## Exercise instructions
Each line below must be printed again exactly.

## Records to process
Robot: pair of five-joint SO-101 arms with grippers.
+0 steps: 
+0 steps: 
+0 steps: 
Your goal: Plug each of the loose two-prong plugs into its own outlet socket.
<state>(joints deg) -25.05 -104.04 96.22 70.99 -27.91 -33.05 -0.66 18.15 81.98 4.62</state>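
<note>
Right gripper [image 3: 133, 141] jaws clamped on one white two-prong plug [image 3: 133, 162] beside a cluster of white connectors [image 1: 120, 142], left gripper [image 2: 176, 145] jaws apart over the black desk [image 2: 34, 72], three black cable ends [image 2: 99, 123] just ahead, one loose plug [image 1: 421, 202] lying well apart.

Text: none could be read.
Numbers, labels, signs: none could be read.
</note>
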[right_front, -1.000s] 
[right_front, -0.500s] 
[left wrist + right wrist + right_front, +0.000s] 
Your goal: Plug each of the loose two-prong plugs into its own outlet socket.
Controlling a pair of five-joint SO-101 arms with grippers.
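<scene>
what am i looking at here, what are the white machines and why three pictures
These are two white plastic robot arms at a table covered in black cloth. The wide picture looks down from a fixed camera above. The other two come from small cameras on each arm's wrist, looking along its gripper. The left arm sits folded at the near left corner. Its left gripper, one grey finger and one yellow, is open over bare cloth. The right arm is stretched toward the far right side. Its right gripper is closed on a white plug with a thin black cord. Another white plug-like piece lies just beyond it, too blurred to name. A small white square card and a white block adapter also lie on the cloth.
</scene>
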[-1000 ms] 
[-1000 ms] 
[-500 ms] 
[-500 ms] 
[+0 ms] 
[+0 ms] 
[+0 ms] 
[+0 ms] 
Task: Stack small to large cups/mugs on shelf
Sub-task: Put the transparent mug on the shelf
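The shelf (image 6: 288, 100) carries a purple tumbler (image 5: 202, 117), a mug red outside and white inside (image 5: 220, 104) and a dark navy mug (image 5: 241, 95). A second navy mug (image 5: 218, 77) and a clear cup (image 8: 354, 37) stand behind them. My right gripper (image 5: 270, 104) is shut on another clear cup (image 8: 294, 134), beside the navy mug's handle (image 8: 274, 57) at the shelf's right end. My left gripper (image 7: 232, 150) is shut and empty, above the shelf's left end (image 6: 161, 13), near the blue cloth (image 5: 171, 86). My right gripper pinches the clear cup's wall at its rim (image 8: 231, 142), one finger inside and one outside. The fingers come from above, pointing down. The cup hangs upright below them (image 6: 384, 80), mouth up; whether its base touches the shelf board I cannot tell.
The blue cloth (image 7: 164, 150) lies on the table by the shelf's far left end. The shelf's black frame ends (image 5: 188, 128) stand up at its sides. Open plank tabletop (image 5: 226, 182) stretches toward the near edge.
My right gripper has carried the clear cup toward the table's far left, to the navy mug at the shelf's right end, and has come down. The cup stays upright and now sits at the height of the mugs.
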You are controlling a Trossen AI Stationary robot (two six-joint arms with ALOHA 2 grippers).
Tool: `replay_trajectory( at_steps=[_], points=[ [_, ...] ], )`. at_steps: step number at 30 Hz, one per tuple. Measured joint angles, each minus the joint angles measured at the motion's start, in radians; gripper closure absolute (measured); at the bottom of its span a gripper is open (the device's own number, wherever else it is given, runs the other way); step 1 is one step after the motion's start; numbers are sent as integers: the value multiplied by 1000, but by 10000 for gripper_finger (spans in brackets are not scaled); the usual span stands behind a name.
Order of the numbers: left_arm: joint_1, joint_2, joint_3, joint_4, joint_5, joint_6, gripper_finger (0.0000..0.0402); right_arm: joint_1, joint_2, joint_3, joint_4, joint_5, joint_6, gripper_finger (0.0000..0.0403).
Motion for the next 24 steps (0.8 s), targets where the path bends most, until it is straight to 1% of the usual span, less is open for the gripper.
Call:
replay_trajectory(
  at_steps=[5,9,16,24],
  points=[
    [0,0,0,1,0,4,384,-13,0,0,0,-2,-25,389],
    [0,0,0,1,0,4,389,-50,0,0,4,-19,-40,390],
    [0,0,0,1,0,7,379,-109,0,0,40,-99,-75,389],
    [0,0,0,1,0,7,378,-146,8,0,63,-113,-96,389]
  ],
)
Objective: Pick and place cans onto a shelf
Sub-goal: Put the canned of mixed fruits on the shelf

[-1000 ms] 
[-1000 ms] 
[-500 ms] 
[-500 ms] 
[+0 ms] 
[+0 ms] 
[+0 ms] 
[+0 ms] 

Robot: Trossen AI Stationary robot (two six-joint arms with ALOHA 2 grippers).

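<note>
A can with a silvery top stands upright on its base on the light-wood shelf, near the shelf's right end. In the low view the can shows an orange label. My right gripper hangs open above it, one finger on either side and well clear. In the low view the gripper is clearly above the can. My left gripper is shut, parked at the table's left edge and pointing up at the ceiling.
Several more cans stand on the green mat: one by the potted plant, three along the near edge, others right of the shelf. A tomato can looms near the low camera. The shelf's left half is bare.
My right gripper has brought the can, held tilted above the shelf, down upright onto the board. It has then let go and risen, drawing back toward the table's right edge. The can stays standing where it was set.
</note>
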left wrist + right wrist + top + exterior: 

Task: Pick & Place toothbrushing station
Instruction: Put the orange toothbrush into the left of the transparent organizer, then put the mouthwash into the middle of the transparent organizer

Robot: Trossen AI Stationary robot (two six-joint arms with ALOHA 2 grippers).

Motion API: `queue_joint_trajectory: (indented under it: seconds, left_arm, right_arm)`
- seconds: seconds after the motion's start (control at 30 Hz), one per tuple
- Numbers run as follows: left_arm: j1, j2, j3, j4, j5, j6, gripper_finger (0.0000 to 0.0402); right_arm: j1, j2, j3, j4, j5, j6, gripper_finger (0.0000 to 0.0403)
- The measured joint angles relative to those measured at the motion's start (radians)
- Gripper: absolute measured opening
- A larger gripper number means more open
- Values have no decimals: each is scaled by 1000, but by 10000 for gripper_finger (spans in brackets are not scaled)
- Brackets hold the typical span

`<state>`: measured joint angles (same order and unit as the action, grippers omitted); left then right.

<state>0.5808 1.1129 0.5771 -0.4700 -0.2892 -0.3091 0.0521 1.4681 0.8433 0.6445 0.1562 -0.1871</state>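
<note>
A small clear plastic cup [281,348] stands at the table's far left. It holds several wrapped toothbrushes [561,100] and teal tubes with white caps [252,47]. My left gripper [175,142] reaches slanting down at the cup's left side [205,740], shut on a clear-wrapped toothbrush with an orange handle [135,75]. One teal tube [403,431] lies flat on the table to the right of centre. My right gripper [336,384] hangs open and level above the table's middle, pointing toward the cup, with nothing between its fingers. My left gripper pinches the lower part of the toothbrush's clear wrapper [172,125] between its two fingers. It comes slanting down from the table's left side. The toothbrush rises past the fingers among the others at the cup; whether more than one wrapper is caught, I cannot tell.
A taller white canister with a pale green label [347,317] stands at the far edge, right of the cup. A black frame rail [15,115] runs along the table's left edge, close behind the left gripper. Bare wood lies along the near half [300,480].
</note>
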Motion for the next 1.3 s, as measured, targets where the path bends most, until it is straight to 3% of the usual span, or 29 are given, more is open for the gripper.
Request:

## Response for this exercise
Robot: pair of five-joint SO-101 arms with grippers.
+0 steps: 
+0 steps: 
+0 steps: 
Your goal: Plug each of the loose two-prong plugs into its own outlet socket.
<state>(joints deg) -25.05 -104.04 96.22 70.99 -27.91 -33.05 -0.66 18.15 81.98 4.62</state>
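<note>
Right gripper [image 3: 133, 141] jaws clamped on one white two-prong plug [image 3: 133, 162] beside a cluster of white connectors [image 1: 120, 142], left gripper [image 2: 176, 145] jaws apart over the black desk [image 2: 34, 72], three black cable ends [image 2: 99, 123] just ahead, one loose plug [image 1: 421, 202] lying well apart.

Text: none could be read.
Numbers, labels, signs: none could be read.
</note>
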[right_front, -1.000s] 
[right_front, -0.500s] 
[left wrist + right wrist + right_front, +0.000s] 
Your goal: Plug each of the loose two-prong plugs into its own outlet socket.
Controlling a pair of five-joint SO-101 arms with grippers.
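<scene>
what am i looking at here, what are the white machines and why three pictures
These are two white plastic robot arms at a table covered in black cloth. The wide picture looks down from a fixed camera above. The other two come from small cameras on each arm's wrist, looking along its gripper. The left arm sits folded at the near left corner. Its left gripper, one grey finger and one yellow, is open over bare cloth. The right arm is stretched toward the far right side. Its right gripper is closed on a white plug with a thin black cord. Another white plug-like piece lies just beyond it, too blurred to name. A small white square card and a white block adapter also lie on the cloth.
</scene>
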[-1000 ms] 
[-1000 ms] 
[-500 ms] 
[-500 ms] 
[+0 ms] 
[+0 ms] 
[+0 ms] 
[+0 ms] 
Task: Stack small to large cups/mugs on shelf
Sub-task: Put the transparent mug on the shelf
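The shelf (image 6: 288, 100) carries a purple tumbler (image 5: 202, 117), a mug red outside and white inside (image 5: 220, 104) and a dark navy mug (image 5: 241, 95). A second navy mug (image 5: 218, 77) and a clear cup (image 8: 354, 37) stand behind them. My right gripper (image 5: 270, 104) is shut on another clear cup (image 8: 294, 134), beside the navy mug's handle (image 8: 274, 57) at the shelf's right end. My left gripper (image 7: 232, 150) is shut and empty, above the shelf's left end (image 6: 161, 13), near the blue cloth (image 5: 171, 86). My right gripper pinches the clear cup's wall at its rim (image 8: 231, 142), one finger inside and one outside. The fingers come from above, pointing down. The cup hangs upright below them (image 6: 384, 80), mouth up; whether its base touches the shelf board I cannot tell.
The blue cloth (image 7: 164, 150) lies on the table by the shelf's far left end. The shelf's black frame ends (image 5: 188, 128) stand up at its sides. Open plank tabletop (image 5: 226, 182) stretches toward the near edge.
My right gripper has carried the clear cup toward the table's far left, to the navy mug at the shelf's right end, and has come down. The cup stays upright and now sits at the height of the mugs.
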You are controlling a Trossen AI Stationary robot (two six-joint arms with ALOHA 2 grippers).
Tool: `replay_trajectory( at_steps=[_], points=[ [_, ...] ], )`. at_steps: step number at 30 Hz, one per tuple. Measured joint angles, each minus the joint angles measured at the motion's start, in radians; gripper closure absolute (measured); at the bottom of its span a gripper is open (the device's own number, wherever else it is given, runs the other way); step 1 is one step after the motion's start; numbers are sent as integers: the value multiplied by 1000, but by 10000 for gripper_finger (spans in brackets are not scaled); the usual span stands behind a name.
Order of the numbers: left_arm: joint_1, joint_2, joint_3, joint_4, joint_5, joint_6, gripper_finger (0.0000..0.0402); right_arm: joint_1, joint_2, joint_3, joint_4, joint_5, joint_6, gripper_finger (0.0000..0.0403).
Motion for the next 24 steps (0.8 s), targets where the path bends most, until it is straight to 1% of the usual span, less is open for the gripper.
Call:
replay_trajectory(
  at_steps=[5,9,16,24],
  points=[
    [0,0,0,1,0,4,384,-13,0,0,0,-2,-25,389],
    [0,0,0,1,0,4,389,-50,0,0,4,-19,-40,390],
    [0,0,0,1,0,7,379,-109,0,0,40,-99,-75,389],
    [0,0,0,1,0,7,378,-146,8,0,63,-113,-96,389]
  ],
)
Objective: Pick and place cans onto a shelf
Sub-goal: Put the canned of mixed fruits on the shelf

[-1000 ms] 
[-1000 ms] 
[-500 ms] 
[-500 ms] 
[+0 ms] 
[+0 ms] 
[+0 ms] 
[+0 ms] 

Robot: Trossen AI Stationary robot (two six-joint arms with ALOHA 2 grippers).

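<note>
A can with a silvery top stands upright on its base on the light-wood shelf, near the shelf's right end. In the low view the can shows an orange label. My right gripper hangs open above it, one finger on either side and well clear. In the low view the gripper is clearly above the can. My left gripper is shut, parked at the table's left edge and pointing up at the ceiling.
Several more cans stand on the green mat: one by the potted plant, three along the near edge, others right of the shelf. A tomato can looms near the low camera. The shelf's left half is bare.
My right gripper has brought the can, held tilted above the shelf, down upright onto the board. It has then let go and risen, drawing back toward the table's right edge. The can stays standing where it was set.
</note>
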left wrist + right wrist + top + exterior: 

Task: Pick & Place toothbrushing station
Instruction: Put the orange toothbrush into the left of the transparent organizer, then put the mouthwash into the middle of the transparent organizer

Robot: Trossen AI Stationary robot (two six-joint arms with ALOHA 2 grippers).

Motion API: `queue_joint_trajectory: (indented under it: seconds, left_arm, right_arm)`
- seconds: seconds after the motion's start (control at 30 Hz), one per tuple
- Numbers run as follows: left_arm: j1, j2, j3, j4, j5, j6, gripper_finger (0.0000 to 0.0402); right_arm: j1, j2, j3, j4, j5, j6, gripper_finger (0.0000 to 0.0403)
- The measured joint angles relative to those measured at the motion's start (radians)
- Gripper: absolute measured opening
- A larger gripper number means more open
- Values have no decimals: each is scaled by 1000, but by 10000 for gripper_finger (spans in brackets are not scaled)
- Brackets hold the typical span

`<state>`: measured joint angles (same order and unit as the action, grippers omitted); left then right.

<state>0.5808 1.1129 0.5771 -0.4700 -0.2892 -0.3091 0.0521 1.4681 0.8433 0.6445 0.1562 -0.1871</state>
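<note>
A small clear plastic cup [281,348] stands at the table's far left. It holds several wrapped toothbrushes [561,100] and teal tubes with white caps [252,47]. My left gripper [175,142] reaches slanting down at the cup's left side [205,740], shut on a clear-wrapped toothbrush with an orange handle [135,75]. One teal tube [403,431] lies flat on the table to the right of centre. My right gripper [336,384] hangs open and level above the table's middle, pointing toward the cup, with nothing between its fingers. My left gripper pinches the lower part of the toothbrush's clear wrapper [172,125] between its two fingers. It comes slanting down from the table's left side. The toothbrush rises past the fingers among the others at the cup; whether more than one wrapper is caught, I cannot tell.
A taller white canister with a pale green label [347,317] stands at the far edge, right of the cup. A black frame rail [15,115] runs along the table's left edge, close behind the left gripper. Bare wood lies along the near half [300,480].
</note>
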Motion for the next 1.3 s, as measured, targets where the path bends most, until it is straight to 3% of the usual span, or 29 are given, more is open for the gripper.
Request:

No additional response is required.